Hybrid Vehicle Basics

Hybrid vehicles are so named because they use two or more conventional engines to power them. Commonly, the term “hybrid” refers to hybrid electric vehicles (HEVs), which combine an electric motor and an internal combustion engine (ICE) to save fuel. An on-board computer determines how to use both engines while driving the car.

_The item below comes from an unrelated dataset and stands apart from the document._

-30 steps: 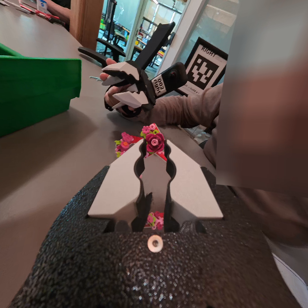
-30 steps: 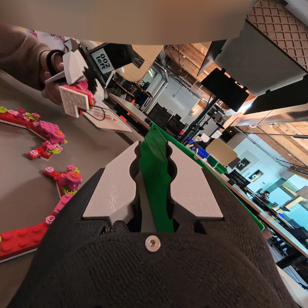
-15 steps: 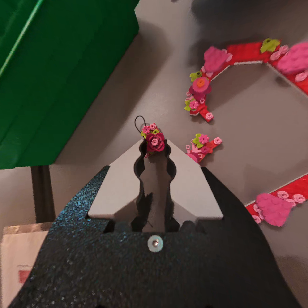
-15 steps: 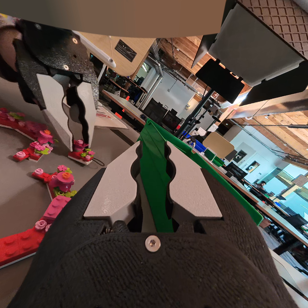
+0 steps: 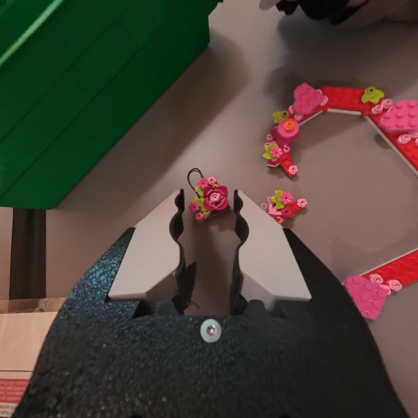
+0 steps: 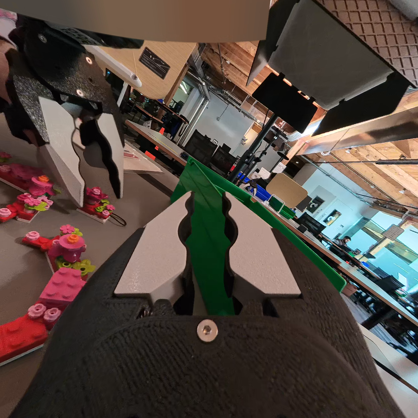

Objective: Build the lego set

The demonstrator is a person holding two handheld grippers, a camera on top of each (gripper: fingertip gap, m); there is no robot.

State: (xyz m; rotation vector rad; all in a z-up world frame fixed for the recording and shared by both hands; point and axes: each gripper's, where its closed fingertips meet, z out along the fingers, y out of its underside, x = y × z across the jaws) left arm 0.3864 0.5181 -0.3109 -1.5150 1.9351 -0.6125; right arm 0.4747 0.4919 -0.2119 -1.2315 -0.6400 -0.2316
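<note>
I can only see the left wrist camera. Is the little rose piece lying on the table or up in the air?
Observer: It's on the table. The right wrist view shows the rose piece sitting flat on the table, with a white layer under its red base.
Operator: What's my other gripper doing?
Observer: The right gripper is open and empty, and it points at the green bin.
Operator: Is my left gripper low enough?
Observer: The left gripper straddles the piece. One fingertip is down almost at table level beside it, and the other sits higher.
</note>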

The popularity of hybrid cars continues to rise due to huge savings on gas costs and more environmentally friendly features. In most cases, hybrid cars will rely solely on their electric motor at slow speeds. When more power is needed, its ICE kicks in. In other circumstances, both the electric motor and the ICE are used to propel the car. There will be times when the car will not burn any fuel while in use, which translates into less gas mileage. An energy saving feature of hybrids helps them get better mileage.

Furthermore, hybrids do not suffer from the usual charging problems of fully electric cars. This is because a hybrid car can charge the electric motor while driving. For example, the combustion engine can be used to turn an electric generator that charges the battery. In other cases, the battery is also charged by regenerative braking. Currently, high-end hybrid vehicles like the Toyota Prius have an average fuel consumption of just over 45 miles per gallon, which is a drastic improvement over the average 17 miles per gallon consumed by gasoline vehicles. common among American motorists.